* [PROBLEM DESCRIPTION]
Every line of the data below should be written out word for word.

* [SUPPLIED MATERIAL]
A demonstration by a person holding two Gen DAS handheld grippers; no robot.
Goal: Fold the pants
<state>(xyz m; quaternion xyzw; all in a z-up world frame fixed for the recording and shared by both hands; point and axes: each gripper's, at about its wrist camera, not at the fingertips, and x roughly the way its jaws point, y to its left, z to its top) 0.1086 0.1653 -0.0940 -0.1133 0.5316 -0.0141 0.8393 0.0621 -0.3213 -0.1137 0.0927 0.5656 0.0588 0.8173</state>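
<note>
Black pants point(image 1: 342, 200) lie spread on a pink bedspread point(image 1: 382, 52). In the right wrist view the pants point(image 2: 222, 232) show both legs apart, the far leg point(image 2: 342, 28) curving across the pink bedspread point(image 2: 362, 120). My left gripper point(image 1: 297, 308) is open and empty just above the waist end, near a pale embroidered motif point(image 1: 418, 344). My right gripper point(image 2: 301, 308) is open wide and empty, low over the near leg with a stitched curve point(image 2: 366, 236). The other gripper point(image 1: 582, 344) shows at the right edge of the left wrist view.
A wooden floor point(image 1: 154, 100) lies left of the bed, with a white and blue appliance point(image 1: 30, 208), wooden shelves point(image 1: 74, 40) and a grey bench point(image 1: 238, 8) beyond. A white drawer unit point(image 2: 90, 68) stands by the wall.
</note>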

* [RESPONSE BELOW]
A demonstration by a person holding two Gen DAS handheld grippers; no robot.
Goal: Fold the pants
<state>(xyz m; quaternion xyzw; all in a z-up world frame fixed for the recording and shared by both hands; point and axes: each gripper's, at about its wrist camera, not at the fingertips, and x roughly the way its jaws point, y to its left, z to its top) 0.1086 0.1653 -0.0940 -0.1133 0.5316 -0.0141 0.8393 0.0621 -0.3213 -0.1137 0.0927 0.5656 0.0588 0.8173</state>
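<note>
Black pants point(image 1: 342, 200) lie spread on a pink bedspread point(image 1: 382, 52). In the right wrist view the pants point(image 2: 222, 232) show both legs apart, the far leg point(image 2: 342, 28) curving across the pink bedspread point(image 2: 362, 120). My left gripper point(image 1: 297, 308) is open and empty just above the waist end, near a pale embroidered motif point(image 1: 418, 344). My right gripper point(image 2: 301, 308) is open wide and empty, low over the near leg with a stitched curve point(image 2: 366, 236). The other gripper point(image 1: 582, 344) shows at the right edge of the left wrist view.
A wooden floor point(image 1: 154, 100) lies left of the bed, with a white and blue appliance point(image 1: 30, 208), wooden shelves point(image 1: 74, 40) and a grey bench point(image 1: 238, 8) beyond. A white drawer unit point(image 2: 90, 68) stands by the wall.
</note>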

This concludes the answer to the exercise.